Joe, at the time car sets of 5 ran about $340.oo plus shipping.. ( I think !!) As most cars were ordered thru the then St Aubins in Vegas, they were simply picked up, so there should have been no shipping....mm, and any containers were extra also... 

But each supporter also sent a check for return shipping - to have their units shipped home - after the attempts were over... 

sort of an agreement here... loose tho.... 

Dirk - DMS Ry.


----------



## lownote (Jan 3, 2008)

I remember watching that whole thing. I would bet that the problem was poor record keeping and management rather than outright deliberate dishonesty. The guy clearly bit off more than he could chew. It was crazy the way he tried to do it, with lots of people holding individual throttles trying to coordinate all the moves of individual battery powered locos, all different models of loco. It looked like a case of enthusiasm outrunning sense. And then the economy tanked not long after, and I imagine his business went south, and he lost records of who sent what, or maybe never had them to begin with.

Not an excuse, he did folks wrong, but I doubt he was a simple thief.


----------



## Steve Stockham (Jan 2, 2008)

Maybe so but the moment he started "offering" those cars on ebay he became a thief by definition. As far as I can tell and from reading the postings on this subject, in many cases there was no apparent good faith attempt to contact the "donors" as demonstrated by the lack of replies to email. Intentions may pave the road to **** but it is the _actions_ that will get you a one-way ticket!


----------



## Joe Mascitti (Oct 30, 2008)

Dirk...you are correct....add the containers and your over $500.00......Steve could be correct...probably did not start out to create a mess, but poor handling created one.....


Want to run the longest train...go see Dennis in Phoenix....

Joe


----------



## SD90WLMT (Feb 16, 2010)

Joe, 

You bring up an interesting 'concept" regarding Dennis!! I have helped set-up one of his early long runs... 

For longer runs there, I'm concerned about what I now have termed - Layout limits - the ability for any given layout to support a long train run, or how long a train can be successfully run on a given layout design. New definitions here. The single factor governing this concept are curve sizes.... 

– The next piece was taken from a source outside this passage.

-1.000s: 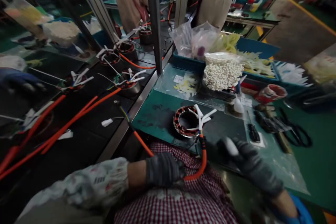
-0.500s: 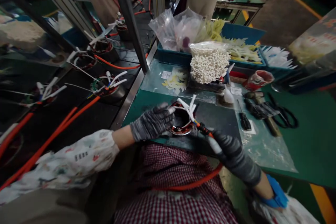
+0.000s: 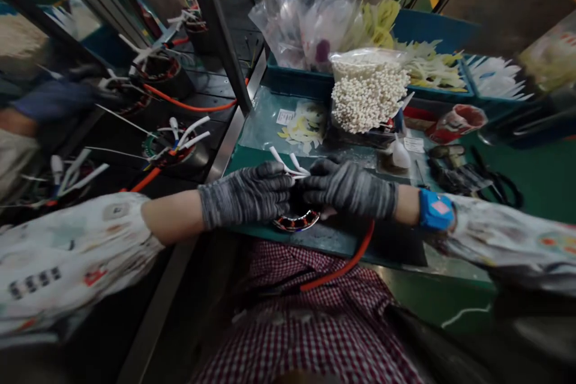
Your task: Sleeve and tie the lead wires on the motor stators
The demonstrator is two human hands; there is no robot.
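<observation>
A ring-shaped motor stator (image 3: 297, 222) with red-brown windings lies on the dark mat at the bench's front edge. My left hand (image 3: 252, 195), in a grey striped glove, grips its left side, fingers curled at the rim. From the right, my right hand (image 3: 348, 189), in a matching glove, holds the opposite side. White sleeved wire leads (image 3: 290, 165) stick up between the two hands. The stator's upper part and my fingertips are partly hidden. An orange cable (image 3: 346, 267) hangs from beneath my right hand over the checked apron.
A bag of small white pieces (image 3: 369, 99) stands behind the stator. Blue bins (image 3: 301, 85) hold plastic bags and strips. Scissors (image 3: 499, 183) lie at right. More stators (image 3: 173, 147) with leads sit on the left track, where a co-worker's gloved hand (image 3: 58, 99) reaches in.
My right hand has left the orange cable and moved up and left onto the stator. The leads now lean further left. A co-worker's gloved hand has come in at the left.
</observation>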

Dennis has some curves in the 20ft. diam ranges... yes, his layout is long, but with a few small curves - He has not reached his layouts limits yet...??? at this time..... 

Joe - where do you live? 

Dirk - DMS Ry.


----------



## Totalwrecker (Feb 26, 2009)

Dirk, 
How many beers did it take to launch the original plan? 
I take it that there was no Underwriter nor Sponsor, just Railroad Rick's good name? 
So no real financial gain and even less after failure.... nobody paying Rick for his time to return stuff, including packaging and taking to PO... 

Entry fee $4-500, ok and a check for postage and a big ass dream! 

What was it Barnum said? A fool and his money.... 

No bragging rights and a heap of debt 
He ain't broke, but he's badly bent.... 

Move along folks, nothing to claim here.... 

That about it? 

John


----------



## Greg Elmassian (Jan 3, 2008)

Nope, there's actually an interesting discussion about how they were trying to pull this off... the technology used, the problems, the live feeds. 

Also, looking at the layouts and the bridges Rick made, some impressive stuff. 

Maybe it's time to say something positive? 

Greg


----------



## armorsmith (Jun 1, 2008)

Greg, 

Reputations take years to build, and moments to destroy. I was in no way involved, but from reading this and other postings in other places, the lack of contact has most likely damaged Rick beyond repair. Having reviewed every railroad he posted on his site, yes his work was impressive, a quite frankly, to have done some of the work he displayed tells me his organizational skills were more than sufficient to have pulled off the attempt, AND kept track of whose was what. 

Dad always said it only took one 'Aw$h!t' to wipe out 1,000 'Attaboys'. 

My tuppence worth. 

Bob C.


----------



## Greg Elmassian (Jan 3, 2008)

Yep, I learned that same expression, and it's true! 

It's too bad how it turned out... 

Greg


----------



## SD90WLMT (Feb 16, 2010)

Greg, a positive point is always welcome... 

I tend to a great degree to try and be positive, supportive, a listener to others,.... 

But the reality is - for me in this case - I don't think I have met an individual with so much ''conflict'' with other people,... 

He did large over size - over stated railroad projects, for customers,... but when you listen to him complain about 1/2 his customers,... 

............... it gets old,... I would ask myself - why is this person in so much conflict with so many people? 

tooooooo many problems....... 

Unfortunately it has left a scar on the hobby, one I ''hope'' will 'heal some day'.. 

maybe this thread can help in that respect, so everyone can move on! 

.......all I can add, ....is this thought - '' A seed was planted", nearly left to wither, I'm trying to nurture it back to life again." 

good da' gents,........... 'like a flame once burning brightly, now barely visible, it takes time to heal and find a new match!'' 

Dirk


----------



## SD90WLMT (Feb 16, 2010)

Anybody got a candle?!! 

John, 

to the best of My knowledge the behind the scenes planning took about 5 years to put together... Rick, the Warnes, - DRV&E owners - , & the major supporters of equipment.. 

I personally think the planning did not include enough 'planning' on how to run a lengthy train that worked.... it just did not produce results.! 

The layout was not properly prepared to run long trains ... 

Lots was available. ........much was still lacking tho.......some practical direction.... 

Dirk - DMS Ry.


----------



## Joe Mascitti (Oct 30, 2008)

Dirk, I live a little north of Atlanta, Georgia....


Joe


----------



## SD90WLMT (Feb 16, 2010)

thx, Joe!!! 

Now I know! 

Joe, how do you know Dennis, have you been to his layout?

Dirk


----------



## Joe Mascitti (Oct 30, 2008)

Dirk, I have seen clips on you-tube and my friend RJ has been there....I would love to see it one day... 

Joe


----------



## Joe Mascitti (Oct 30, 2008)

Found this: 

www.zealot.com/forum/showthread.php?p=865669 

Joe


----------